Johansen PØ, Krebs TS.
J Psychopharmacol. 2015 Mar;29(3):270-9. Epub 2015 Mar 5.
PMID: 25744618 (PDF)
Cited by (Google Scholar)
This new article from the Journal of Psychopharmacology (5 March 2015) has the following points of interest beginning with the abstract:
Abstract
A recent large population study of 130,000 adults in the United States failed to find evidence for a link between psychedelic use (lysergic acid diethylamide, psilocybin or mescaline) and mental health problems. Using a new data set consisting of 135,095 randomly selected United States adults, including 19,299 psychedelic users, we examine the associations between psychedelic use and mental health. After adjusting for sociodemographics, other drug use and childhood depression, we found no significant associations between lifetime use of psychedelics and increased likelihood of past year serious psychological distress, mental health treatment, suicidal thoughts, suicidal plans and suicide attempt, depression and anxiety. We failed to find evidence that psychedelic use is an independent risk factor for mental health problems. Psychedelics are not known to harm the brain or other body organs or to cause addiction or compulsive use; serious adverse events involving psychedelics are extremely rare. Overall, it is difficult to see how prohibition of psychedelics can be justified as a public health measure.

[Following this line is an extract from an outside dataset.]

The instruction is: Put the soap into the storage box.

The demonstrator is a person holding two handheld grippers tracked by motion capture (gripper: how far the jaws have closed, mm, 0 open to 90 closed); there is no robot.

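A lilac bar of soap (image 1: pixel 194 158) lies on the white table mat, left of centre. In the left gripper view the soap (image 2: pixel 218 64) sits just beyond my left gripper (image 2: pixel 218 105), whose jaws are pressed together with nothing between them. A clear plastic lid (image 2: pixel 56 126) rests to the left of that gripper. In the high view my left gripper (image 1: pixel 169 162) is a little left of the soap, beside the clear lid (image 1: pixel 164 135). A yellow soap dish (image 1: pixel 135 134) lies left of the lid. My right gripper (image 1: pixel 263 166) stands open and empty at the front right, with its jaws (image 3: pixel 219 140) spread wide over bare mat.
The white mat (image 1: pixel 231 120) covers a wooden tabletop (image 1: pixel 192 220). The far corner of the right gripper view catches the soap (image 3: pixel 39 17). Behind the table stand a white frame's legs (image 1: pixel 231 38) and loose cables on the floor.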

A similar 2013 study published in PLoS One by the same authors found the 'associations between psilocybin use and lower likelihood of past year serious psychological distress, inpatient mental health treatment and psychiatric medication prescription were statistically significant both in this study (aOR 0.9, p = 0.007; aOR 0.7, p = 0.0004; aOR 0.8, p = 0.002, respectively) and in our previous study (aOR 0.8, p = 0.009; aOR 0.8, p = 0.04; aOR 0.8, p = 0.00008, respectively)' (Krebs and Johansen, 2013b (PDF)).
The studies authors have been quoted as saying “Concerns have been raised that the ban on use of psychedelics is a violation of the human rights to belief and spiritual practice, full development of the personality, and free-time and play” (National Monitor March 8, 2015).
Finally, below is a chart showing the Active/Lethal Dose Ratio and Dependence Potential of Psychoactive Drugs. Data source is Gable, R. S. (2006). Acute toxicity of drugs versus regulatory status. In J. M. Fish (Ed.), Drugs and Society: U.S. Public Policy, pp.149-162, Lanham, MD: Rowman & Littlefield Publishers.
Notice how psilocybin appears as the least harmful on this graph, much less than tobacco or alcohol which are not illegal and are seen in advertisements across the United States. It has been know for some time that psilocybin is less toxic than caffeine. Currently psilocybin is classified as a Schedule 1 drug (high potential for abuse, no currently accepted medical use in treatment in the United States, lack of accepted safety for use of the drug or other substance under medical supervision) while more harmful substances get off with a less restrictive Schedule or none at all. Incidentally, psilocybin is showing promise in the treatment of PTSD, suicidal behavior, addictions, depression, anxiety, OCD, and existential distress in cancer patients.